The Tougher Road
On two occasions last week, separate friends of mine voiced the opinion that gender bias is worse in this country than racial bias. Neither of them said it was a large margin, but still. My reflexive opinion was that the opposite was true, and that it was, in fact, kind of a blowout. I thought to myself, if I were someone interested in being treated fairly -- and with respect -- would I want to wake up tomorrow a woman or an African-American man? To me, the choice was easy. Obviously, the issue came up because of the battle for the Democratic nomination. In this week's New Yorker, Hendrik Hertzberg writes about the end of Clinton's campaign, and he gets around to the subject of historical wrongs.
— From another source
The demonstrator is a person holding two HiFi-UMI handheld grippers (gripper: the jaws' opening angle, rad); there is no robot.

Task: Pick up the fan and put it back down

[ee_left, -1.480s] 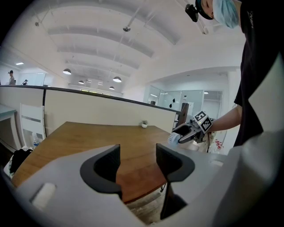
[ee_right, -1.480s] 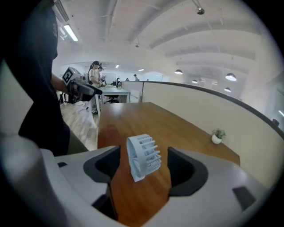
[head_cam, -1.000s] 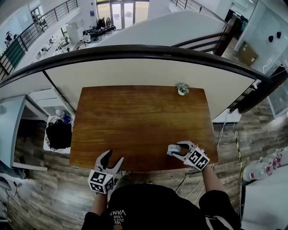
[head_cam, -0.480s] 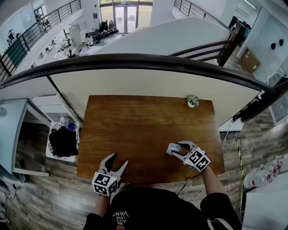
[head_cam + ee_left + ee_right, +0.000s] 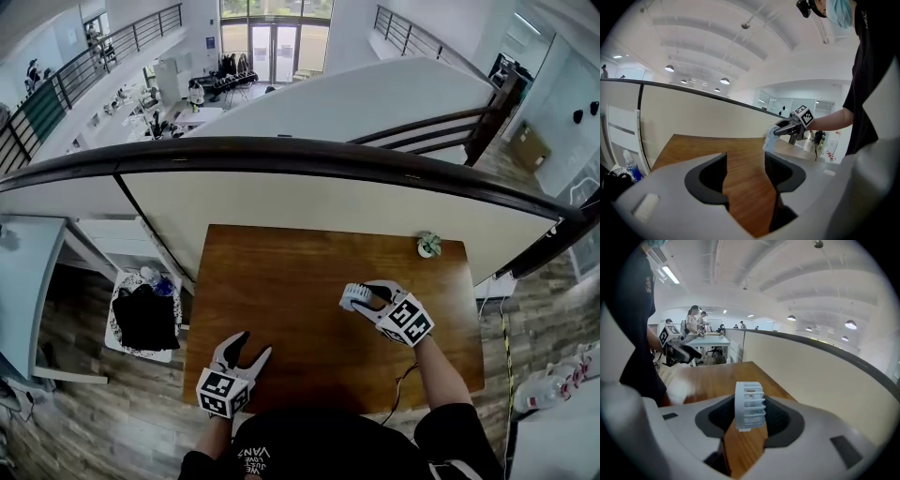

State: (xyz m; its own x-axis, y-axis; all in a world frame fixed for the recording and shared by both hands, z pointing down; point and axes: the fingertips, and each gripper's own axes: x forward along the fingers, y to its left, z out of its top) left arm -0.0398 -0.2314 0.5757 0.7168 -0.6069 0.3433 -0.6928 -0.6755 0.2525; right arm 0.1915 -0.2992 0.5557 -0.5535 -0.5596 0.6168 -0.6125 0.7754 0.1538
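R gripper (image 5: 362, 294) is clamped on the white fan (image 5: 352, 298), pads on its sides. It holds the fan over the table (image 5: 281, 281), just off centre twd 1 o'clock. L gripper (image 5: 251, 346) sits at the table's 7 o'clock edge, jaws wide, nothing btwn them. Small plant (image 5: 428, 246) at the 1 o'clock corner, well apart from both.

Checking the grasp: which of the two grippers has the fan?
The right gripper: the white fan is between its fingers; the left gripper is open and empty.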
I couldn't agree more with the first six words of the excerpt below (which is why I'm not even interested in a prolonged debate), but the rest of it is smart about these competing grievances:
Competitions among grievances do not ennoble, and both Clinton and Obama strove to avoid one; but it does not belittle the oppressions of gender to suggest that in America the oppressions of race have cut deeper. Clinton’s supporters would sometimes note that the Constitution did not extend the vote to women until a half century after it extended it to men of color. But there is no gender equivalent of the nightmare of disenfranchisement, lynching, apartheid, and peonage that followed Reconstruction, to say nothing of “the bondsman’s two hundred and fifty years of unrequited toil” that preceded it. Nor has any feminist leader shared the fate of Medgar Evers, Martin Luther King, Jr., and Malcolm X. Clinton spoke on Saturday of “women in their eighties and nineties, born before women could vote.” But Barack Obama is only in his forties, and he was born before the Voting Rights Act redeemed the broken promise of the Fifteenth Amendment.
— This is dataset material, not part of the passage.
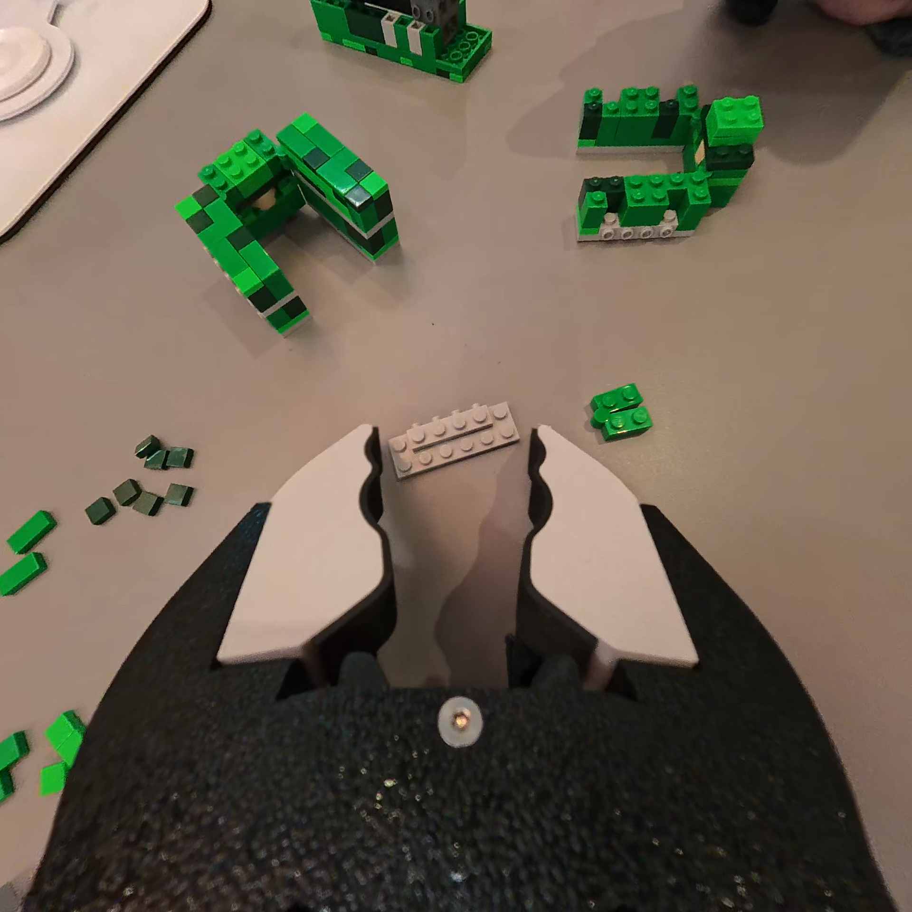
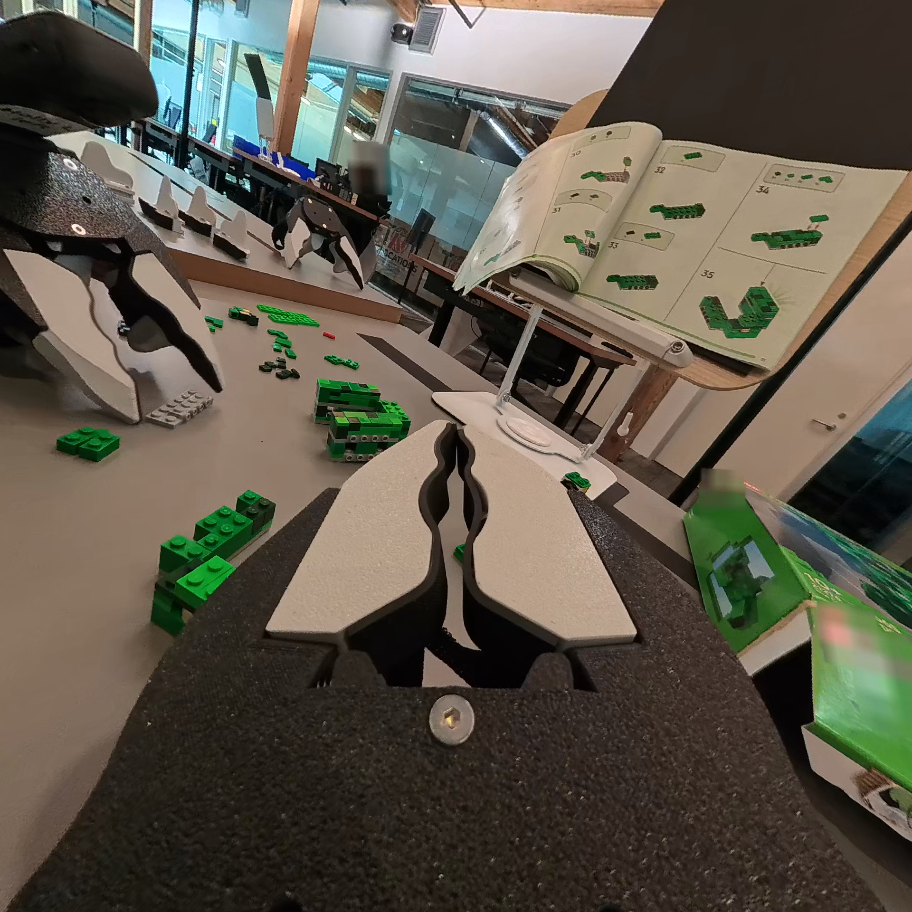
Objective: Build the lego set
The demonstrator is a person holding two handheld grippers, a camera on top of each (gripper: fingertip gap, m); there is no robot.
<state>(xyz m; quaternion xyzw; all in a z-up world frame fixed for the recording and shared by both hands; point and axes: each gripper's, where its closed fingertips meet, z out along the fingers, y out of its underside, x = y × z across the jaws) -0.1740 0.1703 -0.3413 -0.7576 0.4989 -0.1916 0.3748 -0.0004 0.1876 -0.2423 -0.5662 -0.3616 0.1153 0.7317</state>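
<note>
On the table (image 1: 493, 306) at twelve o'clock from my spread-wide left claw (image 1: 455, 434) lies the grey plate (image 1: 454, 439), my right claw (image 2: 455, 432) clenched empty; a skewed pinch could skid it toward the green hinge pieces (image 1: 621, 412).

Items I am seeing over my left gripper (image 1: 455, 434), its fingers (image 1: 325, 533) standing apart: a grey studded plate (image 1: 454, 439) lying flat on the counter (image 1: 493, 321) between the tips; a small green hinge piece (image 1: 621, 411) sitting just to its right; dark green tiles (image 1: 148, 481) lying scattered at left; three green assemblies (image 1: 291, 212) standing farther off.
</note>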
Clinton was right to say that from now on it will be “unremarkable to think that a woman can be the President of the United States”—and that, in large measure, is her doing. But the Speaker of the House is a woman; and there are, at the moment, sixteen women in the Senate and eight in the nation’s governors’ offices, the pools from which Presidential candidates are usually drawn. There are two African-American governors, only one of whom was elected to that office. There is one African-American senator—and seven months from now that one may have a different job.
2 Comments:
Laurie and I have had this discussion many times. And it's always seemed a silly argument to have. Who has been treated worse by history when both have been treated horribly? I too pointed to the disparity between black men and women in positions of power. To which she correctly pointed out that women occupy over 50% of the population and, relatively speaking, that puts us back at square one of the who gets discriminated against more debate. I view the consistent violent oppression of the black community (which includes women--most fail to mention) as the clincher. But it still remains a terrible stain on our history for both transgessions and always makes me feel a bit odd arguing for one over the other when I personally hate both forms of discrimination. Of course we both support Obama and despise the Clintons. And for reasons altogether separate from their race and gender. Therein lies the victory.
I know this is a little late here, but I would argue that there are such differences between the ways black men and women in general have been mistreated that comparison is impossible. Yes, there is less public violence towards women, but there has been violence, nonetheless. The subtler, more private violence of rape and domestic abuse have been primarily directed towards women and, though they usually don't deprive the victims of life, they do debilitate in ways that cannot be understood by those who haven't experienced anything like it.
I would even argue that there have been fewer assassinations of women in power not because of a disparity in the respect of the white upperclass males, but because of a disparity in perception; black men seem to be something to be afraid of that must be stopped and women seem like something to be possibly humored before being sent back to the kitchen.